Пятница, 12 июня, 13 часов 59 минут по западноевропейскому времени. Небольшой городок Верденберг, последняя железнодорожная станция в ФРГ, всего в полутора километрах от французской границы.
Около билетной кассы в толпе путешествующих, которых сегодня необычайно много, шныряет Рыба. Он делает вид, что не замечает Руди, который с рассеянным видом изучает расписание поездов.
Входит Лючия — босиком, с распущенными волосами, с полотняной сумкой через плечо. Она выглядит как студентка на каникулах. Обнимает Рыбу, они целуются и берутся за руки. Ни у кого не может быть сомнений, что эта симпатичная пара условилась встретиться здесь с совершенно иными целями, чем политические.
Ровно в 14 часов входит Челли вместе с Пишоном. Они останавливаются около расписания поездов. Не спеша к ним подходит Руди, а потом, как бы случайно, Рыба и Лючия.
— Поезд 14.07 по пятницам не ходит, — вполголоса говорит Челли. — Следующий только через два часа. Сейчас в одиночку пойдем обедать, но надо быть внимательными: здесь полно полицейских и сыщиков, видно, объявлена какая-то тревога.
— Тут собралась, должно быть, половина штурмовых частей, — смеется Рыба. — Мы непременно должны рассказать друг другу, как сюда добрались. У меня было столько приключений…
— Перестань, — говорит Челли. — Незачем здесь стоять. Пошли. Смотрите: сто метров прямо, потом поворот направо около аптеки. Ясно? Потом триста метров прямо. Увидите обувной магазин Бати и «Деликатесы» Майнля. Рядом, вниз по лестнице от улицы, есть китайский ресторанчик Мэй Вонга. Ясно? Встречаемся в правой зале, являемся с трехминутным интервалом.

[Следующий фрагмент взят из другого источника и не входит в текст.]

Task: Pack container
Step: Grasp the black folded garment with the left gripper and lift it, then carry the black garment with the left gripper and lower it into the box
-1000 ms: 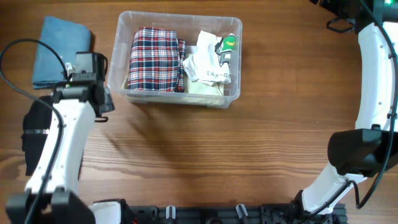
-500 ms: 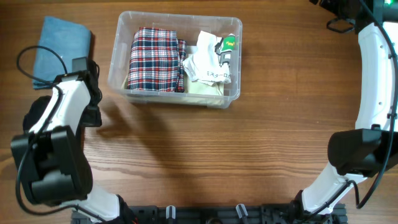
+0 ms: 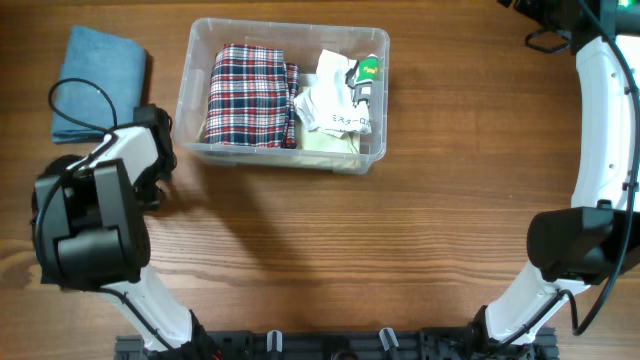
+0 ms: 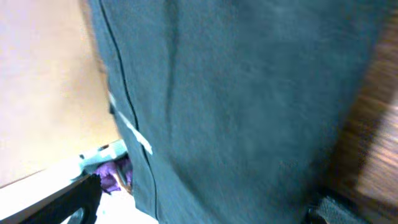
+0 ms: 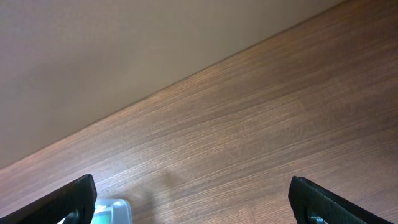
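Observation:
The clear plastic container [image 3: 284,92] stands at the top middle of the table. It holds a folded red plaid cloth [image 3: 250,95], white packets [image 3: 335,105] and a small green item [image 3: 370,68]. A folded blue cloth [image 3: 98,78] lies left of the container and fills the left wrist view [image 4: 249,93]. My left gripper [image 3: 152,125] is by the cloth's lower right corner, open and empty [image 4: 205,208]. My right gripper [image 5: 199,199] is open and empty over bare table at the far top right; the container's corner [image 5: 112,211] shows at its lower left.
The right arm [image 3: 600,150] runs down the right side of the table. The left arm [image 3: 95,220] is folded over the left side, with a black cable [image 3: 75,95] looping over the blue cloth. A rail [image 3: 330,345] lines the front edge.
The left arm has folded back to the left and turned, its wrist dropping slightly from beside the container to the blue cloth's corner. The right arm has not moved.

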Controlling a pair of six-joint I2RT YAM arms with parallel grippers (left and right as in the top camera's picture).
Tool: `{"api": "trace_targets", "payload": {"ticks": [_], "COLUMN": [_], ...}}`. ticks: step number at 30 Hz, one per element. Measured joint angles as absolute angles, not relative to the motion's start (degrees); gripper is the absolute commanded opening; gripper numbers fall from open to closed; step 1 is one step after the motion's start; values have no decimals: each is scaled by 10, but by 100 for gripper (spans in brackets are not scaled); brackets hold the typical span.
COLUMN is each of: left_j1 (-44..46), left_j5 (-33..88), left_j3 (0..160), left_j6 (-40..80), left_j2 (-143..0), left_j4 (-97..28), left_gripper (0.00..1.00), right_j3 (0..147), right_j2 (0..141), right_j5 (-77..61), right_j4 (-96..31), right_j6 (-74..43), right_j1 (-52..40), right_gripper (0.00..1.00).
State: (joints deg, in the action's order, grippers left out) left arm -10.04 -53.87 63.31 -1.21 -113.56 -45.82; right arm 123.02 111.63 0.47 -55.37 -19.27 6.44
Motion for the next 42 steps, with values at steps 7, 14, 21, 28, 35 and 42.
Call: {"api": "trace_targets", "payload": {"ticks": [7, 14, 21, 28, 35, 42], "left_j1": [-101, -100, -92, -86, -86, -86], "left_j5": [-531, -526, -458, -352, -203, 62], "left_j3": [612, 610, 661, 819, 880, 987], "left_j6": [3, 4, 75, 139, 140, 66], "left_j2": [-1162, -1162, -1149, -1051, -927, -839], "left_j4": [-380, -359, -500, -702, -766, -811], "left_gripper": [18, 4, 4, 4, 4, 4], "right_j3": [1230, 1230, 1230, 1230, 1230, 1230], "right_j2": [1116, 1116, 1116, 1116, 1116, 1116], "right_j5": [5, 5, 5, 5, 5, 5], "right_j4": [-554, -554, -555, -554, -554, -554], "right_j6": [-193, -193, -193, -193, -193, -193], "right_j1": [64, 64, 64, 64, 64, 64], "right_gripper": [100, 100, 100, 100, 100, 100]}}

Первыми уходят со станции Челли и Пишон. За ними неуверенным шагом тянется Руди. Он скверно себя чувствует. Кружится голова, может быть от жары. Время от времени пропадает острота зрения, и тогда весь мир он видит, как сквозь обмерзшее стекло.
Руди не может сосредоточиться, он перепутал указания Челли. Свернул налево, а не направо и не может найти обувного магазина. Когда наконец он дотащился до Мэй Вонга, группа уже приступила к обеду.
Челли открывает рот, чтобы выругать Руди за опоздание, но осекается на полуслове.
— Что ты натворил? — тихо говорит он. — У тебя кровь из уха. Сейчас же иди в туалет и умойся.
— И из носа тоже течет, — удивляется Рыба.
Руди ничего не отвечает. Он свесил голову, как тряпичная кукла. Кровь капает в фарфоровые мисочки, смешивается с соусом из сои, оставляет пятна на скатерти. Подбегают официанты.
— Врача! — кричит Лючия. — Немедленно вызвать врача!
— Заткнись! — рычит Челли. — Ему никакой врач уже не поможет.
— Откуда ты знаешь, Челли? — возражает Лючия. — Может, это только небольшое кровотечение.